Fig. 3 CD spectra of pure silk, pure TPA and silk/TPA composites in HFIP.

The change in secondary structures from pristine to posttreated fibers was investigated by Raman spectroscopy. Fig. 4a shows a difference in the Raman shift between LPA and TPA. The β-sheet-rich structure of LPA was indicated by the typical three peaks at 1665, 1234 and 1086 cm⁻¹, which were assigned to C=O stretching in the amide I region, CH₂ twisting in the amide III region and C–C skeletal stretching, respectively.^34,35 When compared with LPA, TPA has a relatively lower β-sheet content according to a blueshift from 1665 to 1661 cm⁻¹ and a redshift from 1086 to 1095 cm⁻¹.

Fig. 4 Raman spectra of (a) polyalanine powders and (b) silk fibers before and after posttreatment.

As suggested by CD, soluble silk-only and composite solutions primarily obtained helical structures. However, after spinning into the corresponding solid fibers, more β-sheets were induced by IPA within the coagulation bath, as confirmed by Raman spectra (Fig. 4b). After normalization at the standard internal peak of 1450 cm⁻¹, a substantial increase in intensity was presented at peaks 1401, 1226 and 1083 cm⁻¹ after posttreatment of pristine silk fibers. The poststretching and further methanol treatment facilitated the formation of more β-sheets, resulting in the enhancement of the intensity at 1226 and 1083 cm⁻¹. Intriguingly, the peak at 1401 cm⁻¹ was assigned to H bending in poly(A) or CH₂ wagging in poly(AG),²⁶ indicating increased β-sheets constituted by poly(A) from TPA and/or by poly(AG) from silk fibroins.

To be more specific, semiquantitative analysis was conducted for the related three peaks (Fig. 5). Silk composite fibers shared a similar tendency of intensity change at peaks 1226 and 1083 cm⁻¹ in the Raman spectra (Fig. 5a and b). Before posttreatment, the peak intensity of silk composite fibers gradually increased with increasing TPA ratio from 0.5 to 5 wt%. In contrast, at the 1401 cm⁻¹ peak, the overall result was reflected by the competition between poly(A) from TPA and poly(AG) from silk fibroins (Fig. 5c). After posttreatment, the peak intensity of silk composite fibers was higher than that of silk-only fibers at the three relevant peaks. According to the change ratio of intensity for the three peaks shown in Fig. 5d, the posttreatment had the most profound effect on the Silk/TPA-0.5 fibers. Intriguingly, adding suitable amounts of TPA from 0.5 to 3 wt% to the silk matrix may be favorable for the promotion of poly (AG)-involved β-sheet formation.
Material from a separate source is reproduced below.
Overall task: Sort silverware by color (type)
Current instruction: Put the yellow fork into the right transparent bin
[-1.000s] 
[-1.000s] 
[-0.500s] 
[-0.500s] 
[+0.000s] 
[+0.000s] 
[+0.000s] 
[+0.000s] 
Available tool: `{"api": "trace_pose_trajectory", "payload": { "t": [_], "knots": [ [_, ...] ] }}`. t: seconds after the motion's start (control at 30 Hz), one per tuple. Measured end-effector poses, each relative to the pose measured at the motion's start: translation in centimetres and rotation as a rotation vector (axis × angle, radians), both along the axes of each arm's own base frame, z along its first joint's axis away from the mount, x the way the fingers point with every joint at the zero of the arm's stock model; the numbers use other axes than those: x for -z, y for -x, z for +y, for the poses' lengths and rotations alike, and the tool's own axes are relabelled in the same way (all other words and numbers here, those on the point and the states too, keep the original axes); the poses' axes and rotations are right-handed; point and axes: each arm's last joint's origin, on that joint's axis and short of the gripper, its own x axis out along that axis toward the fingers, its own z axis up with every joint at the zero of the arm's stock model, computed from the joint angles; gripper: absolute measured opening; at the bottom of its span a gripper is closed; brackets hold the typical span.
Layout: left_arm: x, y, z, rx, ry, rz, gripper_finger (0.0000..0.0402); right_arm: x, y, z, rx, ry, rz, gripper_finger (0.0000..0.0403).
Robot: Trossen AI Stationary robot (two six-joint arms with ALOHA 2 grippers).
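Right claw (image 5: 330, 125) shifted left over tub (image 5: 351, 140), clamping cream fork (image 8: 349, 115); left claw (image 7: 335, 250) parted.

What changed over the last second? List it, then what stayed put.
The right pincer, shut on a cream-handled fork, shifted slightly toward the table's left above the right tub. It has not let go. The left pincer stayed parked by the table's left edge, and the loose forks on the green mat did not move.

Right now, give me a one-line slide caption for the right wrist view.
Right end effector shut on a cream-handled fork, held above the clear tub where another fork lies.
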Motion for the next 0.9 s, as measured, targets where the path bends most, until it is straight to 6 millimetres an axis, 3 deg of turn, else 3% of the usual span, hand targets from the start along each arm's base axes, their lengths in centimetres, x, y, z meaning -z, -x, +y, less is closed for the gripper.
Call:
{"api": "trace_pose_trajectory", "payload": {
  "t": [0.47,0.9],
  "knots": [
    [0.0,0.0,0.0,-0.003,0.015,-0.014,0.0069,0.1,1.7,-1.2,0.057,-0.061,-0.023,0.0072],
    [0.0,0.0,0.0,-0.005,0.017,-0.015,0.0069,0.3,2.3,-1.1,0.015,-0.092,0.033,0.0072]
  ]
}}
Fig. 5 The relative intensity of pristine and posttreated fibers at peaks (a) 1083 cm⁻¹, (b) 1226 cm⁻¹ and (c) 1401 cm⁻¹ against the internal standard peak at 1450 cm⁻¹ in the Raman spectra in Fig. 4. (d) The change ratio of intensity at the three related peaks. The change ratio of intensity was defined as the posttreatment intensity divided by the pristine intensity.

In addition to Raman spectroscopy analysis, the secondary structure of silk fibers was further verified by ATR-FTIR spectroscopy. The absorbance of the samples was normalized within the amide I region from 1710 to 1590 cm⁻¹ (Fig. 6a), and the related deconvolution was carried out to calculate each component ratio (Fig. S3, ESI†). As shown in Fig. 6b, pure TPA comprised more than 70% β-sheets. De-silk was detected with nearly 54% β-sheets, which was comparable to the content previously reported on similar degummed fibers from B. mori silkworm silks.³⁶ In line with the Raman result, the β-sheet of silk fibers was increased after posttreatment.

Fig. 6 ATR-FTIR absorbance of (a) silk fibers within the amide I region and the related (b) component ratio of secondary structures after deconvolution.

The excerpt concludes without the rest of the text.